“Posticipare alle 23 la chiusura di pizzerie, gelaterie, bar e ristoranti e consentire il rientro verso casa con un coprifuoco morbido. Lo merita la Sardegna e lo meritano tutte le imprese che, in questi lunghissimi 12 mesi, hanno sofferto, perso fatturato e clienti ma che, quando hanno potuto, hanno lavorato in sicurezza, dopo aver investito per garantire ineccepibili condizioni di tutela della salute di tutti”. È questo ciò che chiede Confartigianato Imprese Sardegna, ai Governi Nazionale e Regionale, in attesa dell’auspicata uscita dell’Isola dalla zona rossa, a commento del DL Riaperture, che parrebbe imporre il coprifuoco alle 22 per qualche settimana.
“I criteri e le condizioni imposte per le riaperture delle imprese legate all’alimentazione e ristorazione – commentano Antonio Matzutzi e Daniele Serra, Presidente e Segretario di Confartigianato Imprese Sardegna – appaiono ingiustificati nei confronti di attività che hanno puntato sulla prevenzione e dimostrato di non incidere in alcun modo sull’andamento dei contagi. E appaiono ancora più incomprensibili se si considera che lo scorso anno le attività di ristorazione furono fatte riaprire il 16 maggio, senza vaccini e vaccinati”.
Per rafforzare la propria proposta, Confartigianato Sardegna richiama il pensiero della nota immunologa dell’Università di Padova, Antonella Viola per la quale “spostare l’eventuale coprifuoco di un’ora, alle 23, permetterebbe ai ristoratori che stanno investendo nelle strutture all’aperto di affrontare con maggiore fiducia la ripartenza.
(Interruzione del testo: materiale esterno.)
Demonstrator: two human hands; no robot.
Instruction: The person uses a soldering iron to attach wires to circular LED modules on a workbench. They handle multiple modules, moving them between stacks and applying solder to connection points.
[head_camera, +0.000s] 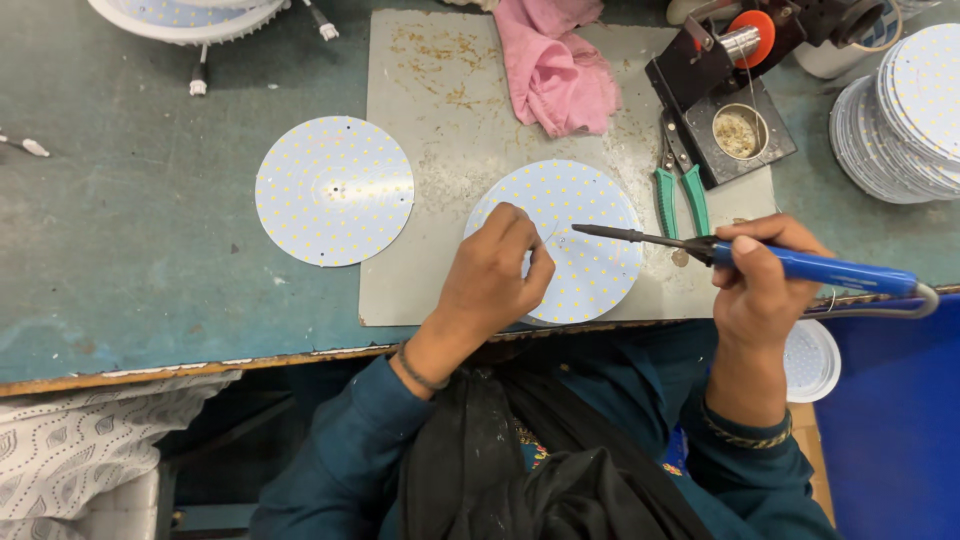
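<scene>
Surface: a worn blue-green workbench (150, 230) with scratches; its front edge runs across the lower part of the view and the paint is chipped there.
Work mat: a grey metal plate (440, 130) lies on the bench, stained with brown residue near its top.
Main thing: a round white LED board (590, 250) with rows of small yellow dots lies on the plate near its front edge, between the two hands.
Left hand: the left hand (495, 275) rests on the left part of this board, wrist bent; the fingers are curled together and pinch something thin at the board's middle, probably a wire, too small to be sure.
Right hand: the right hand (760, 280) is closed around the blue handle of a soldering iron (790, 262), held like a pen; the dark tip points left and sits over the centre of the board, near the left fingertips.
Second board: another LED disc (335, 190) lies flat on the bench, left of the plate and apart from it.
Behind the board: a pink cloth (555, 65), green-handled cutters (680, 195) and a black iron stand (725, 100) with a small round tin.
Right edge: a stack of discs (900, 120) stands near the corner.
Open room: free bench is at the left; the right side is crowded with tools.
Below the edge: dark teal sleeves, and a small white round lid (812, 360) beside the right wrist.
</scene>
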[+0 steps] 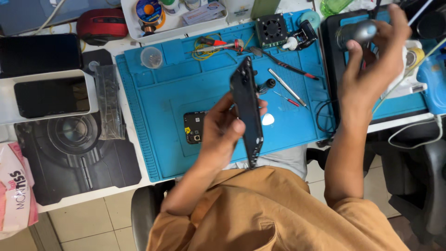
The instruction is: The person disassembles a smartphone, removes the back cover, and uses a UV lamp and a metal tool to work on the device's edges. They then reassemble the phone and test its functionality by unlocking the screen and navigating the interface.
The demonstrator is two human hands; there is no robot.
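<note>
Pinching the dark phone frame [246, 109] edge-up above the blue mat [162, 93], the left hand [222, 132] fingers kept it viewable; right hand [371, 65] fingers wrapped a grey tool [355, 33] beyond

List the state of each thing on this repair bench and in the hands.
Left hand: gripping the black phone frame, held on edge above the mat.
Right hand: wrapped around a grey cylindrical tool, raised.
Black phone body: lying flat on the blue silicone mat.
</note>
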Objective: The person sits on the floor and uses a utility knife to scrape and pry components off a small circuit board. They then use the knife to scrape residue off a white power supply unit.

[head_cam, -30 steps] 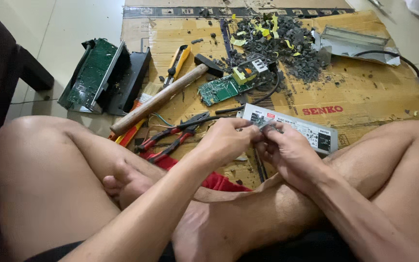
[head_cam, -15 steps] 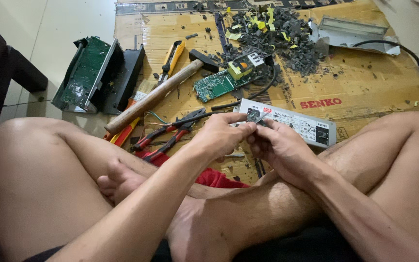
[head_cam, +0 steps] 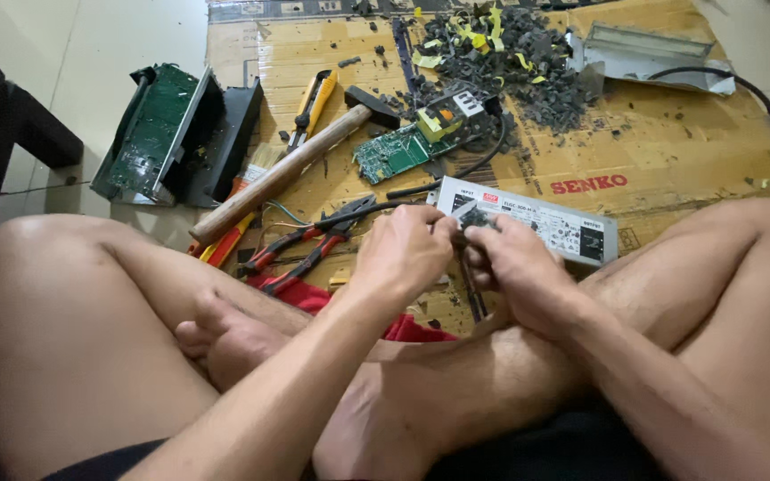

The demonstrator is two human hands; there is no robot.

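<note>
- The person sits cross-legged on the floor, both hands working together just over the shins, above a flattened cardboard sheet (head_cam: 670, 142).
- The left hand (head_cam: 403, 254) is curled tight, fingers pinched onto a small dark part (head_cam: 474, 216) at its near side.
- The right hand (head_cam: 519, 267) clenches the same small dark part from the other side; what kind of piece it is cannot be made out, it is too small and half covered by fingertips.
- Just behind the hands lies a long silver power-supply case (head_cam: 536, 218), flat on the cardboard, close to the knuckles.
- To the left, red-handled pliers (head_cam: 300, 249) rest near the left knee, and a wooden-handled hammer (head_cam: 296, 169) lies slantwise beyond them.
- A green circuit board (head_cam: 394, 153) sits further back, with a heap of dark broken fragments (head_cam: 510, 62) behind it.
- Risk here: both hands pull on something tiny, so a slip could snap a fingertip against a sharp edge.
- Another risk: bare legs sit right by scattered shards and tool jaws; a shift of the knee could meet them.
- A piece breaking free could fly into the rubble and be lost.
</note>
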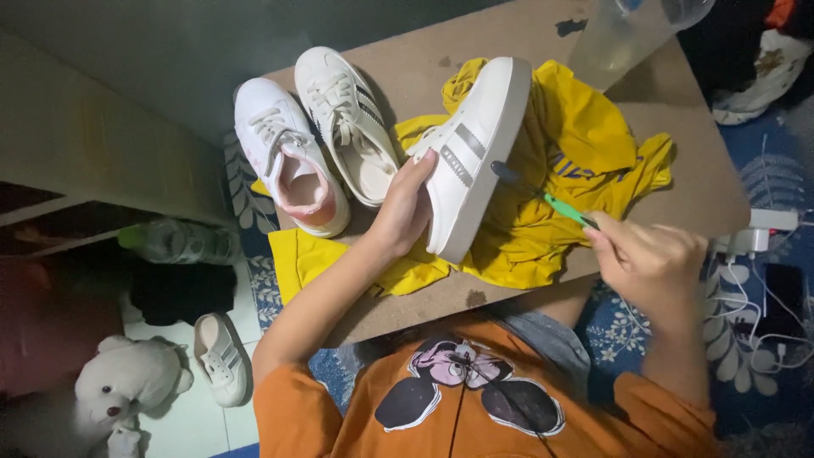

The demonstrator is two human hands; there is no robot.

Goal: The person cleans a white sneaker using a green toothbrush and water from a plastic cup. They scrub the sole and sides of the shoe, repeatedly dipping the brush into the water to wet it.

Così come aiuterebbe il mondo dello spettacolo, duramente colpito dalle restrizioni. Non cambierebbe nulla dal punto di vista dei contagi, a patto che continuino i controlli”.
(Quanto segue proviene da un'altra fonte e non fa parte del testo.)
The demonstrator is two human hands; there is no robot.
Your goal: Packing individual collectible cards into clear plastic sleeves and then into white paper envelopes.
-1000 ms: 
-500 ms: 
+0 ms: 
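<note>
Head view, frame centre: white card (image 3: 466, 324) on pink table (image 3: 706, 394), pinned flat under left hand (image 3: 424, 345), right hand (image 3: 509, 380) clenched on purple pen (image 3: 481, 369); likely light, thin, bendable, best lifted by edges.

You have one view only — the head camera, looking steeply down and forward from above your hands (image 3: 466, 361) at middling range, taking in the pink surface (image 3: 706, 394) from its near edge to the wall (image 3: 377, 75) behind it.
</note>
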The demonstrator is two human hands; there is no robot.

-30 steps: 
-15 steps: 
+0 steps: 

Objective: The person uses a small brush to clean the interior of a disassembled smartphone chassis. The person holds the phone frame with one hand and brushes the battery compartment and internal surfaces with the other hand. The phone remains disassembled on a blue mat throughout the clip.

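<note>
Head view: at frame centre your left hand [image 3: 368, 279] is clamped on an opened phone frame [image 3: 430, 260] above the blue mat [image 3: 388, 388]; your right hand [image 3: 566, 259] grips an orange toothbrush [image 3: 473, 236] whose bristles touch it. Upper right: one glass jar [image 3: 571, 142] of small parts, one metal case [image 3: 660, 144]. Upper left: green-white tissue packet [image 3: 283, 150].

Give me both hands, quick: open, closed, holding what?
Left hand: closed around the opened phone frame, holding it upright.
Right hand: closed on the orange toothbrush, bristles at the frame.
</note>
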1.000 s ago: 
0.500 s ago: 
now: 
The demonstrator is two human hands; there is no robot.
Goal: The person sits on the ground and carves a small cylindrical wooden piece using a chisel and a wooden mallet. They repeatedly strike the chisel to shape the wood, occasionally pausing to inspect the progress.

Nell’Isola, secondo i dati dell’Ufficio Studi di Confartigianato Imprese Sardegna, oltre a bar e ristoranti, il mondo dell’alimentazione è composto anche da realtà che forniscono gli esercenti anche di prodotti freschi, semilavorati e pronti. Quindi, la ventilata chiusura alle 22, avrebbe di certo un impatto anche su attività economiche come panifici, caseifici, salumifici, birrifici e produttori di bevande, panifici e pastifici, aziende conserviere e della trasformazione dei prodotti orticoli ma anche aziende del trasporto merci, lavanderie e delle pulizie. Un mondo di circa 5mila imprese artigiane e che offre lavoro oltre 13mila dipendenti, in tutta l’Isola.
L’Associazione Artigiana, inoltre, giudica discriminatorie le regole che privilegiano le imprese che dispongono di spazi all’aperto. E, anche in questo caso, la somministrazione è soggetta a una serie di variabili non prevedibili, come il maltempo, che potrebbe vanificare il consumo sul posto e gli investimenti sostenuti per le riaperture.
Per Confartigianato Sardegna, le scelte intraprese finora dal Governo, seppur fatte per tutelare la salute di tutti e non ricadere nell’incubo delle chiusure, appaiono però insufficienti e penalizzanti.
“Considerata la campagna vaccinale e l’avvicinarsi della stagione estiva, ci aspettavamo ben altre decisioni – concludono Matzutzi e Serra – queste infatti rischiano di condizionare negativamente l’inizio della stagione turistica. Non vorremmo che il tutto si ripercuotesse anche sul resto dell’estate. La sensazione è quella che, alcune decisioni, vengano prese quasi automaticamente senza comprendere la realtà delle nostre attività. E un eventuale rigido coprifuoco alle 22 a luglio e agosto significherebbe disincentivare completamente il turismo e tutto l’indotto che esso comporta”.